Officials from Xinjiang and Beijing told reporters in Beijing that no religious sites had been forcibly destroyed or restricted and invited them to visit and report.
Photo: Reuters
“Instead, we have taken a series of measures to protect them,” Elijan Anayat, a spokesman for the Xinjiang government, said of mosques late last year.
Foreign ministry spokeswoman Hua Chunying said on Wednesday some mosques had been demolished, while others had been upgraded and expanded as part of rural revitalisation but Muslims could practise their religion openly at home and in mosques.
Asked about restrictions authorities put on journalists visiting the area, Hua said reporters had to try harder to “win the trust of the Chinese people” and report objectively.
Reuters visited more than two dozen mosques across seven counties in southwest and central Xinjiang on a 12-day visit during Ramadan, which ended on Thursday.
There is a contrast between Beijing’s campaign to protect mosques and religious freedom and the reality on the ground. Most of the mosques visited had been partially or completely demolished.
‘LIFE IS BEAUTIFUL’
China has repeatedly said that Xinjiang faces a serious threat from separatists and religious extremists who plot attacks and stir up tension between Uighurs who call the region home and the ethnic Han, China’s largest ethic group.
A mass crackdown that includes a campaign of restrictions on religious practice and what rights groups describe as the forced political indoctrination of more than a million Uighurs and other Muslims began in earnest in 2017.
China initially denied detaining people in detention camps, but has since said they are vocational training centers and that the people have “graduated” from them.
The government says there are more than 20,000 mosques in Xinjiang but no detailed data on their status is available.
Some functioning mosques have signs saying congregants must register while citizens from outside the area, foreigners and anyone under the age of 18 are banned from going in.
Functioning mosques feature surveillance cameras and include Chinese flags and propaganda displays declaring loyalty to the ruling Communist Party.
Visiting reporters were almost always followed by plainclothes personnel and warned not to take photographs.

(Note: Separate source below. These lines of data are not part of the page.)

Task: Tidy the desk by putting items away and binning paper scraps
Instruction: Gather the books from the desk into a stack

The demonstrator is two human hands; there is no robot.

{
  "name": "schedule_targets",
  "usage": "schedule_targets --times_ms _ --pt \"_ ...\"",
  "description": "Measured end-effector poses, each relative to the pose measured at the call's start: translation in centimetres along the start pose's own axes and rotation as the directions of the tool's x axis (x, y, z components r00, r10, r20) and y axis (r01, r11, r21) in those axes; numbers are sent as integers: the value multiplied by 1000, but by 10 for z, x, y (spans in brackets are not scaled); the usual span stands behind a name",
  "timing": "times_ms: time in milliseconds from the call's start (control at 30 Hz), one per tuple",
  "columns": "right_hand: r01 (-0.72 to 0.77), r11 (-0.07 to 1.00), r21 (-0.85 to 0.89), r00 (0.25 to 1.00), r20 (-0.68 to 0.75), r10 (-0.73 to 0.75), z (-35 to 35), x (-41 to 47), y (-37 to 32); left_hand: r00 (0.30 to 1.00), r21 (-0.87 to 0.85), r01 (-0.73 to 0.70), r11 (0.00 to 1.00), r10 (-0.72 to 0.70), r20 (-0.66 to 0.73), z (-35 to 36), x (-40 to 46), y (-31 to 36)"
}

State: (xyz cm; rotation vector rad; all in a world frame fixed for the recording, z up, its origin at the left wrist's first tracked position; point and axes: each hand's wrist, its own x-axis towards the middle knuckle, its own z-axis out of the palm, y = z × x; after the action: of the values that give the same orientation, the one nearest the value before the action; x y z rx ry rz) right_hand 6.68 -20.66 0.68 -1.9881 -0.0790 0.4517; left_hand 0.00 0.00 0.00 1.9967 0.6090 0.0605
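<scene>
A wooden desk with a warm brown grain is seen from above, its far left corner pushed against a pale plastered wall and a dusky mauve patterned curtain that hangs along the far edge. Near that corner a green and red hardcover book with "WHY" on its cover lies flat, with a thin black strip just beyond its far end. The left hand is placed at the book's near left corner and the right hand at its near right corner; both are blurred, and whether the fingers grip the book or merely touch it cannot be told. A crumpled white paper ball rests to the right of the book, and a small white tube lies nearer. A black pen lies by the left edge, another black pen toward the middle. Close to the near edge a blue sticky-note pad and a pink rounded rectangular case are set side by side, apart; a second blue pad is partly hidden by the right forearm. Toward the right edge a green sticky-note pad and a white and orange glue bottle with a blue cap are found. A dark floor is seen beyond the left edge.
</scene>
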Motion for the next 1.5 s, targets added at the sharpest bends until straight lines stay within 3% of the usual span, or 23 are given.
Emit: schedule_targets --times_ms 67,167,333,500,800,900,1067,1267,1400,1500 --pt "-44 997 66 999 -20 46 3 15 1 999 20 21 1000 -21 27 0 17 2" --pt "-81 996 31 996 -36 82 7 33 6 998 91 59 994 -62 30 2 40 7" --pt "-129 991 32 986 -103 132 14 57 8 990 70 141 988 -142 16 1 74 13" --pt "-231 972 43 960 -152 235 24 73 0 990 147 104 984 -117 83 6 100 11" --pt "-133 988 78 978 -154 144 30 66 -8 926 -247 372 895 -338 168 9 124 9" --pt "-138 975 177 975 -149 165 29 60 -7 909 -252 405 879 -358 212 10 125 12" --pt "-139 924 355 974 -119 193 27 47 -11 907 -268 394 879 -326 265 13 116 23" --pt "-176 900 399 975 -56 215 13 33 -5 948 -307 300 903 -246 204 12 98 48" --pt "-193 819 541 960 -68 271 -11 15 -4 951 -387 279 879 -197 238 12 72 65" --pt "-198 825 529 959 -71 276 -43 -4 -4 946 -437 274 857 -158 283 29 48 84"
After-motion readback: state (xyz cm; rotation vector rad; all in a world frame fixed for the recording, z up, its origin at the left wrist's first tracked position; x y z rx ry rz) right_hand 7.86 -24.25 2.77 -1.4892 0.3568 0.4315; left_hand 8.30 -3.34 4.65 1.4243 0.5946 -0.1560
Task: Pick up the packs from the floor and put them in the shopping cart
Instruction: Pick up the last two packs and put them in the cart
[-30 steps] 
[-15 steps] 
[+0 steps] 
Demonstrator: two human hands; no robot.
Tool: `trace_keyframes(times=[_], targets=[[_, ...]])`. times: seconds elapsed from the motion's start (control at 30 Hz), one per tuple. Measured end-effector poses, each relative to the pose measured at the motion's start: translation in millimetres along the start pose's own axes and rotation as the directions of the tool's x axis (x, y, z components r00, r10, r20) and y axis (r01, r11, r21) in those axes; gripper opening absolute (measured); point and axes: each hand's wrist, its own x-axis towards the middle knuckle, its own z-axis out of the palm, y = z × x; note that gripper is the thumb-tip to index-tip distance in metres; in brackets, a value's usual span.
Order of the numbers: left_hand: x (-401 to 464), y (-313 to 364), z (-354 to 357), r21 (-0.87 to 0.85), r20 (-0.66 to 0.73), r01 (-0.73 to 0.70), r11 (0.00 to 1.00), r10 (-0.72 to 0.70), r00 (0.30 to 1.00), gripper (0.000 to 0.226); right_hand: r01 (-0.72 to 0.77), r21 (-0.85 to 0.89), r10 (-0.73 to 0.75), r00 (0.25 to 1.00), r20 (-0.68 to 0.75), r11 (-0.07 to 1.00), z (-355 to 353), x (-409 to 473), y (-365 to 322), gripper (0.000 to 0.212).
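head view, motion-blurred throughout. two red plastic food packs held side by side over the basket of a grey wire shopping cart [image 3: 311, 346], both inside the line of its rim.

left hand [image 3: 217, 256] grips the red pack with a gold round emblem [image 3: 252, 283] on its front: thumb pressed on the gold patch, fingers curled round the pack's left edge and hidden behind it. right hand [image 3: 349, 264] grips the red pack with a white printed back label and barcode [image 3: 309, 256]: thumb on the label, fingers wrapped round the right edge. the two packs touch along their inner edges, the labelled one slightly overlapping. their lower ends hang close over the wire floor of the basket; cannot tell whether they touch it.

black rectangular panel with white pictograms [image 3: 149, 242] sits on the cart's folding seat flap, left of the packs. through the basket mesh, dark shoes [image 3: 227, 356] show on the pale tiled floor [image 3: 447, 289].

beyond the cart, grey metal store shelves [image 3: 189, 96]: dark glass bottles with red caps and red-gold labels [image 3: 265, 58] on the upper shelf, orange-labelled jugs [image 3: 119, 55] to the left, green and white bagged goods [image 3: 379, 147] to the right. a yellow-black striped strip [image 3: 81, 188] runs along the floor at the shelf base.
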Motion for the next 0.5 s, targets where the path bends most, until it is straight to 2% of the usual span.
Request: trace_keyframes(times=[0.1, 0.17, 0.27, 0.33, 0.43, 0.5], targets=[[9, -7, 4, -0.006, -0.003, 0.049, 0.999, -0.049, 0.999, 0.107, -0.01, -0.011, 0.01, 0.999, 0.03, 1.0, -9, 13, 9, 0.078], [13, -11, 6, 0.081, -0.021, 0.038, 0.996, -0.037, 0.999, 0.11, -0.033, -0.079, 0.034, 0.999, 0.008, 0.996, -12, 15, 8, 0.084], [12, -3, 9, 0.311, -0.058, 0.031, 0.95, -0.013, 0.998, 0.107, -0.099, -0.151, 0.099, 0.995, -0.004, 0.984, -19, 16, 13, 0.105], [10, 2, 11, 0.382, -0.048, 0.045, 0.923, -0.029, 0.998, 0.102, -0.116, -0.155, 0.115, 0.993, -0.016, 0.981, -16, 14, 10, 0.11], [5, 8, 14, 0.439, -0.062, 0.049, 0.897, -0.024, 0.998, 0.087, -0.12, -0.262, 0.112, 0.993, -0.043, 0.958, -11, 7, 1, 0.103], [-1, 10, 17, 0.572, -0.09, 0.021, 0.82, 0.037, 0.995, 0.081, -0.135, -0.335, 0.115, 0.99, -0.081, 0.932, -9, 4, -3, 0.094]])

A Han woman, who said she had moved to the city of Hotan six years ago from central China, said Muslims who wanted to pray could do so at home.
“There are no Muslims like that here anymore,” the woman said, referring to those who used to pray at the mosque. She added: “Life in Xinjiang is beautiful.”
‘ETHNIC UNITY’
Some state-sanctioned mosques are shown off to visiting journalists and diplomats, like the Jiaman Mosque in Hotan.
“Everything is paid for by the party,” said a Hotan official at the mosque on a visit arranged for Reuters by the city propaganda department.
The official, who went by the nickname “Ade” but declined to give his full name, said men were free to pray at the mosque five times a day, according to Islamic custom.
While reporters were there, several dozen men, most of them elderly, came to pray as dusk fell. Afterwards, they broke their fast with food provided by the local government.
The mosque, more than 170 years old, is one of four in the region earmarked as cultural relics, with funds for renovation from the central government, the Xinjiang government said.
As the mosque’s leader or imam removed his shoes, Ade demonstrated a machine given by the government that shrink-wraps shoes in plastic.
“Now you don’t even need to take your shoes off in the mosque, it’s very convenient,” he said.
CRUMBLING MINARETS
In Changji, about 40km west of the regional capital, Urumqi, green and red minarets of the city’s Xinqu Mosque lay broken below a Chinese flag flying over the deserted building’s courtyard.
Reuters analyzed satellite imagery of 10 mosques in Changji city and visited six of them.
A total of 31 minarets and 12 green or gold domes had been removed within a period of two months after April 2018, according to dated images.
At several mosques, Islamic architecture was replaced with Chinese-style roofing. These included Changji’s Tianchi road mosque, whose gold dome and minarets were removed in 2018, according to publicly available satellite images.
The Xinjiang government did not respond to a request for comment on the state of mosques in the region.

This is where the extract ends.